Jordan adopted its first National Action Plan (NAP) in 2018 for the period 2018-2021. The NAP was developed by the Jordanian National Commission for Women and the National Coalition on UNSCR 1325, which was composed of over 60 representatives from government ministries, civil society organisations, security sector and international partners. The focus of the NAP is to ensure national and regional stability through gender equality and women’s participation, particularly in national peace and security efforts. These goals are guided by the four pillars of the Women, Peace and Security agenda – participation, protection, prevention, relief and recovery. The NAP grounds the WPS agenda in the country context, highlighting the need for a gender-sensitive approach to humanitarian response; recognising the varying needs of women in humanitarian crises; and emphasizing women’s agency in the prevention of violent extremism and radicalisation. However, there is no mention of disarmament in the NAP, which challenges further opportunities to deliver on the prevention and participation objectives. The NAP will be monitored and evaluated by all entities that contributed to its creation. In terms of budgeting, there is an inclusion of a national budget allocated for the goals of the NAP to be completed. 

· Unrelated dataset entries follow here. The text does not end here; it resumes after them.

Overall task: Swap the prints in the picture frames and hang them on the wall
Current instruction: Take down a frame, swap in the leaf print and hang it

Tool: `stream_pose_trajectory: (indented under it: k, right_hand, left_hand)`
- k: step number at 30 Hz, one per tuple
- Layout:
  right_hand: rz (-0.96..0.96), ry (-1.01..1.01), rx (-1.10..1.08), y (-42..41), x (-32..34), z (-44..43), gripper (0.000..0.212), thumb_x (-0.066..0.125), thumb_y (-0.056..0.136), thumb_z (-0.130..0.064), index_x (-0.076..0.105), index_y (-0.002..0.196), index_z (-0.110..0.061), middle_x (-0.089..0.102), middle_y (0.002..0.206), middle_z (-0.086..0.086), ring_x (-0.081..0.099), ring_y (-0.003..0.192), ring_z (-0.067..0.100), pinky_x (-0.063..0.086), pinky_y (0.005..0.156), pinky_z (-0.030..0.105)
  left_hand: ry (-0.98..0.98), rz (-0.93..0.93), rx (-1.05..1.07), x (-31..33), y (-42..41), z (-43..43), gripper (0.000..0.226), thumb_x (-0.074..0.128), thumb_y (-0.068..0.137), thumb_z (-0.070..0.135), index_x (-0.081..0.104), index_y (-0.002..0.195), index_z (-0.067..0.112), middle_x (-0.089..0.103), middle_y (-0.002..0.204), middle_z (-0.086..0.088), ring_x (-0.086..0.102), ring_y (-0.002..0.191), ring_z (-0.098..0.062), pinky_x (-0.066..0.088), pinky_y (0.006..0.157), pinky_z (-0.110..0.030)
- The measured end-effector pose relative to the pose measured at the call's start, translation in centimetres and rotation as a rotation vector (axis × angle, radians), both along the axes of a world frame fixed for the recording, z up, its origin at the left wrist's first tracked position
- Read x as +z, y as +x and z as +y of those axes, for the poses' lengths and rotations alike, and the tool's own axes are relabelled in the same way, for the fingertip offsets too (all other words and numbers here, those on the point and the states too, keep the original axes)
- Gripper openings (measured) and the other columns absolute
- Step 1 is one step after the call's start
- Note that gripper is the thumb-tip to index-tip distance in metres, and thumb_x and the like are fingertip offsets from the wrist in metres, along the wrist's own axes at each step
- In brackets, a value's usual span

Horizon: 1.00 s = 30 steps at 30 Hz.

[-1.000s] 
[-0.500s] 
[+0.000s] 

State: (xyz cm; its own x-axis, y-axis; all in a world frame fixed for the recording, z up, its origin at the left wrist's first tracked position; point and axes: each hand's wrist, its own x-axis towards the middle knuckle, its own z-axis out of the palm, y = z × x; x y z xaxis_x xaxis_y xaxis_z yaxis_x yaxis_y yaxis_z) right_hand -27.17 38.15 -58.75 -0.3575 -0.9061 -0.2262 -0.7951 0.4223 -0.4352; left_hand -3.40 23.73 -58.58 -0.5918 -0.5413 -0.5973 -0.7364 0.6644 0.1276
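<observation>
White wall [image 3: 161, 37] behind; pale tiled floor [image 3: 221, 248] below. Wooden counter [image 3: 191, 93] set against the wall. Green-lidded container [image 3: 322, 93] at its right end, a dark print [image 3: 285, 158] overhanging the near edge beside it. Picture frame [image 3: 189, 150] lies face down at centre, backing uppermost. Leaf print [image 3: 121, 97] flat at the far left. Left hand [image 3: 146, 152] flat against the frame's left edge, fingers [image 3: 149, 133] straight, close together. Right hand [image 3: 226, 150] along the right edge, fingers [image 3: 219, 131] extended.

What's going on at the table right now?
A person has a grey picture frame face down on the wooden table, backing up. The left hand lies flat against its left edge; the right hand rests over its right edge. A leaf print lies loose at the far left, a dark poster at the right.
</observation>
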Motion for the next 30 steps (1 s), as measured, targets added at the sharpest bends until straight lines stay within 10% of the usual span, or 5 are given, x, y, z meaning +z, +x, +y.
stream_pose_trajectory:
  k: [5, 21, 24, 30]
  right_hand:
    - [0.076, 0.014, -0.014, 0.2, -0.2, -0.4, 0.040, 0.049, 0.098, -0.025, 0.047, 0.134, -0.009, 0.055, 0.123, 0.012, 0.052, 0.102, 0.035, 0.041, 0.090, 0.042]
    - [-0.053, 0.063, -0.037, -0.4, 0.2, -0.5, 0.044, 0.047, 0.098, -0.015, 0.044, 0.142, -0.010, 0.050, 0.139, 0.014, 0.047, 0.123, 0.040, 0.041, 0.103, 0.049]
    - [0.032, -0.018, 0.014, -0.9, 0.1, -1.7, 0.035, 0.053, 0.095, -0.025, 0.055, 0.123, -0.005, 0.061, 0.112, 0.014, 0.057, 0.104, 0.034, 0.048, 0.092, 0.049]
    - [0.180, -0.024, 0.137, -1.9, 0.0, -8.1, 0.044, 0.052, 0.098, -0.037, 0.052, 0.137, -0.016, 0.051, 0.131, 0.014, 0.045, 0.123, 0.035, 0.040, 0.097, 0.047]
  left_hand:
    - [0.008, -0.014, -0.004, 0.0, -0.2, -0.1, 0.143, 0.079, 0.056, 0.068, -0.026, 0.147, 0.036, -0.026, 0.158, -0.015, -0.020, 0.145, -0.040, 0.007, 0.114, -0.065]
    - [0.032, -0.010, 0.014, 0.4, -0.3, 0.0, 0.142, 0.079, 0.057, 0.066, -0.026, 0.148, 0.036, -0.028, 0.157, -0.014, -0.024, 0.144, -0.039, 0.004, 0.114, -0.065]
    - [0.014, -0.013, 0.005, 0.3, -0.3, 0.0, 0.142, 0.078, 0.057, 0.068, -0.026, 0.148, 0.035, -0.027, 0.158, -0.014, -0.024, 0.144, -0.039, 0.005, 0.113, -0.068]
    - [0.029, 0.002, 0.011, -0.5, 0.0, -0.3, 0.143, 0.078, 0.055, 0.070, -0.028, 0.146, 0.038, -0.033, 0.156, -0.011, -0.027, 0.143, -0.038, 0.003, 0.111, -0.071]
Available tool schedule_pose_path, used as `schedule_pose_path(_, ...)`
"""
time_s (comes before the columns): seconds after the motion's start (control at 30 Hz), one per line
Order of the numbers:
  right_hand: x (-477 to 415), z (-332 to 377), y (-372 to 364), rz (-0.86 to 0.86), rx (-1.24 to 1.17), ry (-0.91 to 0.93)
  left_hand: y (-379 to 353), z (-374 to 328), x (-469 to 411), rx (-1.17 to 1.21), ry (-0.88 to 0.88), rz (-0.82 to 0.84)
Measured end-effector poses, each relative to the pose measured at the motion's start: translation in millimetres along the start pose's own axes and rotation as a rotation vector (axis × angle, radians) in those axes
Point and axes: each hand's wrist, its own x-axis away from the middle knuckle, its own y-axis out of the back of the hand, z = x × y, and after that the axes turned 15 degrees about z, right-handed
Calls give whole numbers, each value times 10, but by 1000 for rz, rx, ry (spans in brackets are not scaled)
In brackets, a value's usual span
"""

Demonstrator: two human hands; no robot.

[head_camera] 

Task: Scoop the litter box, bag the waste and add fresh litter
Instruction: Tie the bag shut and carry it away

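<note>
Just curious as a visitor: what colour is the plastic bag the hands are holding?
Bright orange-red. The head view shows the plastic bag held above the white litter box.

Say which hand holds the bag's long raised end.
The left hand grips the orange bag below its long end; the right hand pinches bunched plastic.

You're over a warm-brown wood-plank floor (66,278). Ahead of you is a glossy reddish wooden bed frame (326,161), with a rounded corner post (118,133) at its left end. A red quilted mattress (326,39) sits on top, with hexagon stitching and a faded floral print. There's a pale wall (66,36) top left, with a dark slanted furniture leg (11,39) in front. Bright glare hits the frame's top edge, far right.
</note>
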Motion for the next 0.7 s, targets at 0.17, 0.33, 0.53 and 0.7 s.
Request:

Jordan reported on the implementation of its NAP, as well as WPS commitments, in its national reporting for Beijing+25 and in preparation for CSW64 (2020). Specifically, the country provided the following updates, among others (p.53):

  • A communication strategy was developed for the National Plan of Action to Raise Awareness and Advocacy for the Women, Peace and Security Agenda for the years 2018-2021 … It was also necessary to clarify the key ideas behind its recommended approach to reach the target groups of outreach activities, particularly key partners outside the capital, to raise awareness and support for the national plan and its objectives. 
  • The National Committee for Women, in cooperation with the UN Women, began in 2018 to mobilize resources for the Joint Support Fund through which the activities of the plan will be implemented in the next phase, the estimated total cost of which is estimated at 7,820,000 million dinars for the years 2018-2021. The Canadian, British, Norwegian, Spanish, and Finnish governments pledged to support to the fund for the implementation of the plan, which was launched at a regional conference with international participation in February 2019.

Jordan does not have a recent history of armed conflict; however, the country did intervene in military operations outside of its borders, including during the Arab-Israeli War (1948) as well as the Six-Day War (1967). Currently, Jordan is a host country to many refugees fleeing conflicts in other parts of its surrounding region, including from conflicts in Palestine, Syria, and Yemen. 

In 2019, Jordan was among the top 40 largest importers of arms in the world. Additionally, Jordan was among the top 10 countries globally with the highest military burden (military expenditure as a share of gross domestic product). 

At the multilateral level, Jordan most recently served as a non-permanent member of the United Nations Security Council for the period 2014-2015.